Revisitando a História

 


Fez agora 132 anos que rebentou no Porto a conhecida revolta de 31 de Janeiro de1891 com o objectivo de implantar a República:

Os republicanos de então tinham várias sensibilidades e ideias diferentes de como acabar com a Monarquia e substitui-la pelo regime republicano. Alguns republicanos eram mais radicais do que outros.

A revolta de 31 de Janeiro no Porto, também chamada "Revolta dos Sargentos" falhou e estes, pese embora a sua coragem, foram deixados à sua má sorte, por várias razões entre as quais avultava a intenção dos Republicanos de Lisboa secundarem os do Porto e proclamarem a República na capital.

Sabemos que implantação da República era inevitável, mais cedo ou mais tarde.
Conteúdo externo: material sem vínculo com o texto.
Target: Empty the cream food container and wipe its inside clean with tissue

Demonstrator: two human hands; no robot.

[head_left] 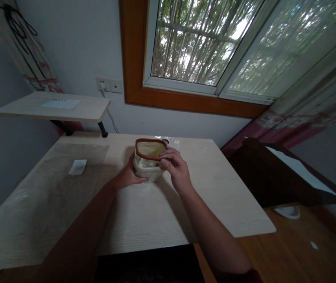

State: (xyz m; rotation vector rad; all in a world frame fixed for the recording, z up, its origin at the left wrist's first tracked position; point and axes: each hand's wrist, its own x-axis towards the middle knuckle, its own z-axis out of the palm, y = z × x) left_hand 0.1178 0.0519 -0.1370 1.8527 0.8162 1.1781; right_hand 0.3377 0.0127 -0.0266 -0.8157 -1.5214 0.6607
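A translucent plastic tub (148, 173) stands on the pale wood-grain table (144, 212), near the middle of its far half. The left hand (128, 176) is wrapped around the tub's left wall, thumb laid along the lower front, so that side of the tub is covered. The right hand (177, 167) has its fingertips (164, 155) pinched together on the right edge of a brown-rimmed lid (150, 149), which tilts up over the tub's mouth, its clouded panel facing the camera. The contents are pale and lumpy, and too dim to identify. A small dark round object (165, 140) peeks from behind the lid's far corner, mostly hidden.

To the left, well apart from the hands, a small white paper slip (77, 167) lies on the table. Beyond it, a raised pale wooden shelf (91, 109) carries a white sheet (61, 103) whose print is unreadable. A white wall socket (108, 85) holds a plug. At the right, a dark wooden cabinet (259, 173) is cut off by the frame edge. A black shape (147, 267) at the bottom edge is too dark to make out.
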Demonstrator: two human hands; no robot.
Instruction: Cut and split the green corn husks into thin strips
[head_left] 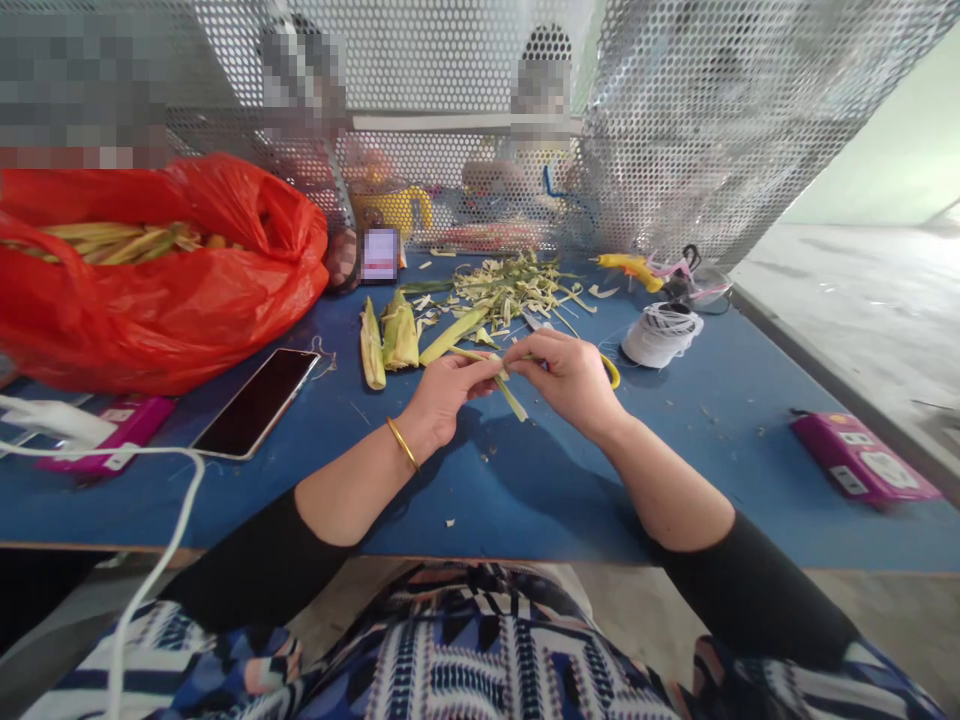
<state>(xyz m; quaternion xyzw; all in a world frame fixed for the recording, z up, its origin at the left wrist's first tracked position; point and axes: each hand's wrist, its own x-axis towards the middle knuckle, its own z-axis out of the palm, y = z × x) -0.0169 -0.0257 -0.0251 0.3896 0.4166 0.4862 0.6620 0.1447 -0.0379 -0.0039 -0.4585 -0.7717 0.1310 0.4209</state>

Mas foi pena que a revolta do Porto tivesse falhado, porque se a sua implantação tivesse tido êxito, teria sido desnecessária a morte do Rei D. Carlos I (regicídio) e do príncipe, Real, Luís Filipe 17 anos mais tarde em Lisboa.

Quase todas as revoluções e mudanças de regime têm, ou acabam por ter, actos de bravura e até heróicos, mas também accões excessivas e condenáveis. O que seria fundamental é que os seus autores se apercebessem disso, para não irem mais longe do que o necessário.

Os mentores da implantação da República Portuguesa não escaparam a esse dilema.